Mon Oct 3 03:24:18 EDT 2016

Hi Mathieu,

Thanks for the detailed response!

On Wed, Sep 14, 2016 at 02:32:51PM +0200, Mathieu Malaterre via openslide-users wrote:
> 1. OpenSlide needs to handle a very particular subset of the DICOM
> Transfer Syntax(s). Because of some low level (boring) details, some
> complex parsing issues are totally avoided in that subset. What this
> means is that the (limited) parser can be much smaller in code size
> compared to a full implementation.

Sure, but there are other cases where OpenSlide uses small parts of large
libraries.  The wasted address space doesn't bother me if it reduces the
amount of code we have to maintain.

> 2. OpenSlide needs a particular DICOM parsing behavior (typically SAX
> or StaX in the XML world), with an optimization toward reading images
> out of DICOM file.

I'm not thrilled with the streaming model: it may be more efficient, but at
the cost of some indirection and lack of clarity.  We clearly want to defer
reading the image data, but is the metadata large enough that reading it
into memory would really be costly?  We'll probably need most of it anyway
when generating OpenSlide properties.

> I know of two relatively good generic C++ toolkit: GDCM & DCMTK.  As
> upstream author of GDCM, I am in a position to say that GDCM also does not
> make a good fit here.  That leaves us with DCMTK.  What I do know is that
> the code is very complex in part because of the code legacy and because
> DCMTK is a generic DICOM toolkit.  So IMHO DCMTK is also not a good fit
> here, esp because of point (2), which is something very special in the
> DICOM world.

What are the problems specifically?  Performance, reliability, features,
ability to work around bugs in DICOM files?

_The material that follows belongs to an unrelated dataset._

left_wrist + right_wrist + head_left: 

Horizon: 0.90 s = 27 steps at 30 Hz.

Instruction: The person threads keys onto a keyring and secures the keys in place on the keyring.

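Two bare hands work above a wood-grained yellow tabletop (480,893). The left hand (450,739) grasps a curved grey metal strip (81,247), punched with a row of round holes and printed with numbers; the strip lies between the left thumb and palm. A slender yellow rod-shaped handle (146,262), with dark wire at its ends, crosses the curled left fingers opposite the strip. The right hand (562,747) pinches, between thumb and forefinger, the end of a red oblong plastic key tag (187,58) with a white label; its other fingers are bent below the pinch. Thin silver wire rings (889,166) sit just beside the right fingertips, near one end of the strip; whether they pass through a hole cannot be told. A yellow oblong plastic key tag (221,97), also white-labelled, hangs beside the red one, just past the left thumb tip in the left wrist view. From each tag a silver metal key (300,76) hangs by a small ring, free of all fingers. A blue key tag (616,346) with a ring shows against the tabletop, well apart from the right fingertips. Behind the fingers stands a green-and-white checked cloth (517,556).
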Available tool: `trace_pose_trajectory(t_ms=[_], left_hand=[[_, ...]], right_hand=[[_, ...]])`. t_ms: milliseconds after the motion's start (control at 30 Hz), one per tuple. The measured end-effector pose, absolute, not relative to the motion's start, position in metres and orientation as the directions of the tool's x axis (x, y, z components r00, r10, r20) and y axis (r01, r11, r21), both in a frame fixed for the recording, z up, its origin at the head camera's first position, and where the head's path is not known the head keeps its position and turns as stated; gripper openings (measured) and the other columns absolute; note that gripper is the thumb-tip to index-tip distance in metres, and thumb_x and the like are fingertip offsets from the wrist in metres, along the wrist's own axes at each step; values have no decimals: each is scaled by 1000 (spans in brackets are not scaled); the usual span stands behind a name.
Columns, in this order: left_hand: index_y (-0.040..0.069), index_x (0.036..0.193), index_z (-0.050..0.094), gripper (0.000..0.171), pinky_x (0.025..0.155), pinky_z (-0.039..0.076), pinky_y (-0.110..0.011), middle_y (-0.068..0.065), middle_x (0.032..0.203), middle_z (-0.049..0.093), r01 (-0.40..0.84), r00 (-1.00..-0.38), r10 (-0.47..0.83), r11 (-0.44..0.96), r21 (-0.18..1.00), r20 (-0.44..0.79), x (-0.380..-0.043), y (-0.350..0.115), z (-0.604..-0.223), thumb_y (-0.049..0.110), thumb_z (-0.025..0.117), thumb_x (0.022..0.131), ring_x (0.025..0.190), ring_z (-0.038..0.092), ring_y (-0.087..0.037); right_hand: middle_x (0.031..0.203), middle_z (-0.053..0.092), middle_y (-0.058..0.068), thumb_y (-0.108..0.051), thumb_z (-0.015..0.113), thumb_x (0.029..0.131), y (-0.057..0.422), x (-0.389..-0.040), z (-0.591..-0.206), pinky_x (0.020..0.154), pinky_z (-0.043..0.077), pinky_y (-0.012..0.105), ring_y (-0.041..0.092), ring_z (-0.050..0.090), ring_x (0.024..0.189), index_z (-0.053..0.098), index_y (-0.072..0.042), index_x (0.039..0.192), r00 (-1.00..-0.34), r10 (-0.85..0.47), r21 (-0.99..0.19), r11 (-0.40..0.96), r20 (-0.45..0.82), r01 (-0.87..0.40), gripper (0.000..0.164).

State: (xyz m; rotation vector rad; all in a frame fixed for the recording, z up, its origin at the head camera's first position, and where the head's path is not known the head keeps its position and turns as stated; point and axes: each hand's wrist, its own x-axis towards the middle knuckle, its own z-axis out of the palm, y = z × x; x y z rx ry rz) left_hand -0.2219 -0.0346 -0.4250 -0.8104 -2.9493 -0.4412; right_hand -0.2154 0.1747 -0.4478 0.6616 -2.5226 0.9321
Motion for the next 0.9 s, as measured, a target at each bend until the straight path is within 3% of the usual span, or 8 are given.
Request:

> I do know of vtk-dicom, but this library does pull in an insane amount of
> dependencies, which I believe is not a good thing for OpenSlide

Yeah, we should try to avoid that.

> I could also build some kind of abstract level on top of this library
> and only use that abstract level within the core openslide
> implementation (eg. parse_header_dicom(), read_tile_dicom...). This
> would make transition to another DICOM library trivial (tm) in the
> future.

Not worth it, I think.

> even if OpenSlide and FFmpeg do not share a common DICOM library, they
> would share a common code base.

If we do ship our own parser, I'd prefer that it completely conforms with
OpenSlide's coding conventions, rather than trying to stay synchronized with
ffmpeg.  Copy-pasted code tends to diverge anyway, and we'd still need to be
able to maintain it.

> I did not describe the issue with DICOMDIR here, since I failed to
> understand what you meant.

I was thinking of the requirement for the user to generate a DICOMDIR if one
doesn't exist, but I now understand that issue better and it's not relevant
here.

--Benjamin Gilbert